I am an incredibly funny person. Some of that has come out in the blog; if you don’t actually know me, you have at least glimpsed my wonderful sense of humor. If you do know me, then I shouldn’t have to explain it…but apparently I do.
I am not a comedian. I have no desire to be a comedian. I have a friend who is a stand-up comedian, and he is a genius. I can’t compete with that, nor should I try. Instead I sit there, all starry eyed while the unsuspecting person behind me pees his or her pants. It’s much easier than his job to actually make that unsuspecting person laugh again and again and again. I rely on a much simpler technique.
You see, I, like so many non-comics, have a set of tried-and-true lines at my disposal. They have very specific situations to be utilized, perfectly timed deliveries, and the appropriate facial expressions to accompany them. And they always, always get a laugh. Because I’m just that funny.
However, after moving home to the land of minivans and working from the comfort of my big red couch, my primary interactions are through Facebook, texting, and with my mother and gigantic black dog. Not to say that my dog isn’t an excellent audience– give him a frisbee and you’re his BFF. Dogs, however, have no discerning capabilities and will laugh at anything and everything. They, therefore, are not the ideal audience because their approval really means nothing.
And so I have taken to trying my amazing lines on strangers and/or through technological communications.

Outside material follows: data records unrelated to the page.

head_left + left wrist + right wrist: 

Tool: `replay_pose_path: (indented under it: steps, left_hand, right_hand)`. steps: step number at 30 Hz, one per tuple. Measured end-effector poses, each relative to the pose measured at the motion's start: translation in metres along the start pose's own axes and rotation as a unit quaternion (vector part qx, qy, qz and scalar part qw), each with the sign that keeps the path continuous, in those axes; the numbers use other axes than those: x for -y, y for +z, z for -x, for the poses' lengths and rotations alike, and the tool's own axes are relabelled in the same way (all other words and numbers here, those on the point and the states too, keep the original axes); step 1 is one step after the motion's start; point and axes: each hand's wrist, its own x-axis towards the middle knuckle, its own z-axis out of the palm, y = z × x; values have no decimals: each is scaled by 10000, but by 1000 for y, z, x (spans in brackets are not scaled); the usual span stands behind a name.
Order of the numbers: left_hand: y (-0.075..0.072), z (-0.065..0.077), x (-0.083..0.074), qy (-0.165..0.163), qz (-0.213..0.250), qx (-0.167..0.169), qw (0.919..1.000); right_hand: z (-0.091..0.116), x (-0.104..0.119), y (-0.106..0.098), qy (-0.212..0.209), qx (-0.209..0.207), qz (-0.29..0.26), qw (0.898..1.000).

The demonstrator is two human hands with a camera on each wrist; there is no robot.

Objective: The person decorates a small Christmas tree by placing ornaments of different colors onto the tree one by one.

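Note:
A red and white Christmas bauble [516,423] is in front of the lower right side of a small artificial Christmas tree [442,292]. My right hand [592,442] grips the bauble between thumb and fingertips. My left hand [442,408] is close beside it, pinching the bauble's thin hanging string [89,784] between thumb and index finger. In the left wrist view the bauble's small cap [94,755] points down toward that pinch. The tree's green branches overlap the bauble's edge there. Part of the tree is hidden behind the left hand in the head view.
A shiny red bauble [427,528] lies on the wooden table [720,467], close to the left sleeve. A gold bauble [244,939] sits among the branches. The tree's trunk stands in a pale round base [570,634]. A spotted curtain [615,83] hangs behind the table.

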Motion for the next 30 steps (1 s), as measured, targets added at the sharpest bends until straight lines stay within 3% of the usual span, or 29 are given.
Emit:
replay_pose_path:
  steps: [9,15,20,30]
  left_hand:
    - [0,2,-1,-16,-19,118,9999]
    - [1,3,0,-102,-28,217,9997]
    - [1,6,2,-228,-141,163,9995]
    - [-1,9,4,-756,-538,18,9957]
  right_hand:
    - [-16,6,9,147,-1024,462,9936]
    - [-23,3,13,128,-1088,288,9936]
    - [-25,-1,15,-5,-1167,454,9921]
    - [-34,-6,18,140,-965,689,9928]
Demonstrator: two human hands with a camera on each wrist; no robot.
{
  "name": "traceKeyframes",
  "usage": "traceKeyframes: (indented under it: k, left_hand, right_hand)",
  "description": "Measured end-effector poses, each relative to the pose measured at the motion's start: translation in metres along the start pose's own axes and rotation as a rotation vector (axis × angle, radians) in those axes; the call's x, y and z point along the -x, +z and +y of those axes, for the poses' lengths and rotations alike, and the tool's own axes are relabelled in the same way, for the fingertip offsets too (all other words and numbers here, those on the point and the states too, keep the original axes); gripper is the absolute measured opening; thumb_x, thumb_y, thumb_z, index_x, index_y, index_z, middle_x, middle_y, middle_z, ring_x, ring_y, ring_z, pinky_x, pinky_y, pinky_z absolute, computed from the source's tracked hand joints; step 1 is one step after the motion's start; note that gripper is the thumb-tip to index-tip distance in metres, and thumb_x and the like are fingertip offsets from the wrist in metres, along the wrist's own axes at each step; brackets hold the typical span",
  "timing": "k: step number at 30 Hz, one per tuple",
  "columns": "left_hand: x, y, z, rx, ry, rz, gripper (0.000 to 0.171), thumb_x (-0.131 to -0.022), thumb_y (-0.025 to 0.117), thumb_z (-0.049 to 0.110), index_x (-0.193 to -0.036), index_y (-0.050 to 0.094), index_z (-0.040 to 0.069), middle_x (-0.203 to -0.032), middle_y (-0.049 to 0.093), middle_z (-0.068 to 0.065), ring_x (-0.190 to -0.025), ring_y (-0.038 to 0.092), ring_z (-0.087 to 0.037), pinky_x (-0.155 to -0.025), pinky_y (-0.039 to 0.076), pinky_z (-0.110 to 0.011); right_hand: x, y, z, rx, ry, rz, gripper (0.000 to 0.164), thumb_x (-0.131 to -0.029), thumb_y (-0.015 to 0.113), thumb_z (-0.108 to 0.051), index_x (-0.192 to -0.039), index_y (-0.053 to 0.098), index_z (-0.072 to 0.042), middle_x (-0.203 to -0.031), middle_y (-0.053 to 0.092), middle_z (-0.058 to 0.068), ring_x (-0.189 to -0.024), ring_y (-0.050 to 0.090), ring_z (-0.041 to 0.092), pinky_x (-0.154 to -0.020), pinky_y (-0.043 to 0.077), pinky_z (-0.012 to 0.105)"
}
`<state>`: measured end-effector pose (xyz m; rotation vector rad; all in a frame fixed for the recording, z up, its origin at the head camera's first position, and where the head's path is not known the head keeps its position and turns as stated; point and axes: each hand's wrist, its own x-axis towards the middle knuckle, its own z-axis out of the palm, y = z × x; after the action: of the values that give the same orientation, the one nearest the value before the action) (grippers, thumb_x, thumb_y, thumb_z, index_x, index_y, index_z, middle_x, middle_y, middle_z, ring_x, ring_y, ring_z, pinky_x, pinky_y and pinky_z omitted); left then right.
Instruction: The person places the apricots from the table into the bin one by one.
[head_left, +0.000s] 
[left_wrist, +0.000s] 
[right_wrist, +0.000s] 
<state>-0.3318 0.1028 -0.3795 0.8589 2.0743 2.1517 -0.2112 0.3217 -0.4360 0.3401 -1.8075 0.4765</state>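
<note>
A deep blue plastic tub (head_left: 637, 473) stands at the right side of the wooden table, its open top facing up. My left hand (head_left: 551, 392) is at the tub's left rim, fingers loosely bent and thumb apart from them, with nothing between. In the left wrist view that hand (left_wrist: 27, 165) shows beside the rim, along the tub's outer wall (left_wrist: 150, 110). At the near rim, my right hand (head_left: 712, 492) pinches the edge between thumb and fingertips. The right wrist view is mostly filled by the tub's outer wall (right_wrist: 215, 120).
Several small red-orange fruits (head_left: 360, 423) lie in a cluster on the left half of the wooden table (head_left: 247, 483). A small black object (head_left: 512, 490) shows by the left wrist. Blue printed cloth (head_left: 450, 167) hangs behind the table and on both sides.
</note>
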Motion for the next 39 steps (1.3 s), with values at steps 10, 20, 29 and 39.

Let me tell you something that William from The Bachelorette knows well: Personal jokes require a degree of intimacy and love between the comedian and the audience. My friend’s little brother, whom I had just met ten minutes before and who is much, much taller than me (no, that really doesn’t have to do with anything, just an observation), is really not this ideal audience. Actually, he loves me now. No, really, we’re kindred spirits. He would tell you that himself; I’m giving him dating advice. (I can hear you laughing. Stop.) But when I used one of my perfect jokes at the absolutely ideal moment, I had to immediately cover my mouth with both hands because Oh my gosh this kid is going to think I’m out of my freaking mind.
Then, last week, I attempted another one of my fantastic lines through texting. It was, once again, the perfect moment with a brand new audience who, up until this point, had thoroughly enjoyed my impromptu humor. Now was the time– the time to unveil one of my best and brightest of prepared jokes. And…and…annnnnnnnnnnd…it wasn’t funny. Not at all. Texting, WHY HAVE YOU RUINED ME???
Jillian, what’s the point? you’re now asking. Actually, I hope you’re not, but I am because it’s rather late at night and my thoughts are less connected than a Jackson Pollock painting. The point is that I am ridiculously funny, and no texts or awkward conversations are going to deny me of this basic tenent of my self confidence. Also, I need to actually interact with more people in person so that my best lines do not lose their potency.
Notice that this post did not actually include the excellent lines that I use. There is no way that I would reveal to the world/my 12 readers the secrets of my planned humor. I sound mysterious and protective, don’t I? Good.